The European Parliament has approved a reform of European Union foreign investment screening rules designed to allow closer scrutiny of money flowing into sensitive sectors from non-EU countries such as China and Russia.
Meeting in plenary in Strasbourg, eastern France, on May 19, MEPs backed the new regulation by 508 votes to 64, with 90 abstentions. The text obliges member states to vet incoming investments in areas considered critical to the bloc’s security.
The sectors covered include defence, financial services, semiconductors, telecommunications, transport and raw materials. Parliament described the framework as essential to safeguarding Europe’s economic security.
The rules will also apply to transactions inside the EU when the entity behind the deal is ultimately controlled by individuals or companies based in a third country.
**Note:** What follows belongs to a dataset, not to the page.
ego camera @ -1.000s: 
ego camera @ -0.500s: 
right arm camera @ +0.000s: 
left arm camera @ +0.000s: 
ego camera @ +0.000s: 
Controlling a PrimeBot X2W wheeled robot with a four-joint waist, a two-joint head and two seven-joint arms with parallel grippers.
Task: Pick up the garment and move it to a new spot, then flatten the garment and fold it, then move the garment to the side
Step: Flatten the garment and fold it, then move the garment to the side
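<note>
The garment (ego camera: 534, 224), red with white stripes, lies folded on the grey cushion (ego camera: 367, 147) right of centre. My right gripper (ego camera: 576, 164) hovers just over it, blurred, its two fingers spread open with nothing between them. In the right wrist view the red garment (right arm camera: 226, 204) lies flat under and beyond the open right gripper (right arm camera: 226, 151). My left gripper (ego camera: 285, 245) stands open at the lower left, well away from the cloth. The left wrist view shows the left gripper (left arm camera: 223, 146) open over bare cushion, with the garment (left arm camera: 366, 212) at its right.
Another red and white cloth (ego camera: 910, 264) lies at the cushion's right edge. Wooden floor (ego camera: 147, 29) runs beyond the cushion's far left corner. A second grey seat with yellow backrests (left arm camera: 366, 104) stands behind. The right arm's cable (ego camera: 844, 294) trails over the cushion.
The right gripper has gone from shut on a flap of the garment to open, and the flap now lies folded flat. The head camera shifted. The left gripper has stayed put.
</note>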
That provision is aimed at preventing investors from circumventing the screening regime by routing capital through European subsidiaries.
Under the reform, every member state will have to put in place a screening mechanism, with national rules brought into closer alignment. It also sets a minimum list of sectors in which all EU countries must examine foreign investments and extends oversight to European investors backed by non-EU money.
In a statement accompanying the vote, MEPs warned that further measures at European level would be needed to address security risks linked to foreign investment. They pointed to the industrial acceleration law presented by the European Commission in March, which sets specific conditions for foreign capital entering strategic sectors.
The Commission has been pushing for years to give Brussels more leverage over takeovers and acquisitions that could hand sensitive technology or infrastructure to geopolitical rivals. Concerns about Chinese State-linked entities buying into European ports, energy grids and chip manufacturers have intensified since 2022, when Russia’s invasion of Ukraine reshaped the bloc’s approach to economic dependencies.
The new framework still requires formal approval from the Council of the European Union, where the 27 member states are represented. Once endorsed, the regulation will enter into force and start applying 18 months later.
National governments will use that period to set up or upgrade their screening systems before the rules take effect. The European Commission has said it would work with member states to ensure consistent implementation across the bloc.
Around two-thirds of EU countries already have some form of investment screening in place, though Parliament has argued that the patchwork of national approaches has left gaps that hostile actors could exploit.
The reform forms part of a wider push in Brussels to reduce strategic dependencies on countries such as China and to align trade and investment policy more closely with the EU’s security interests. It also reflects growing unease in several capitals about foreign acquisitions of European technology firms during periods of market weakness.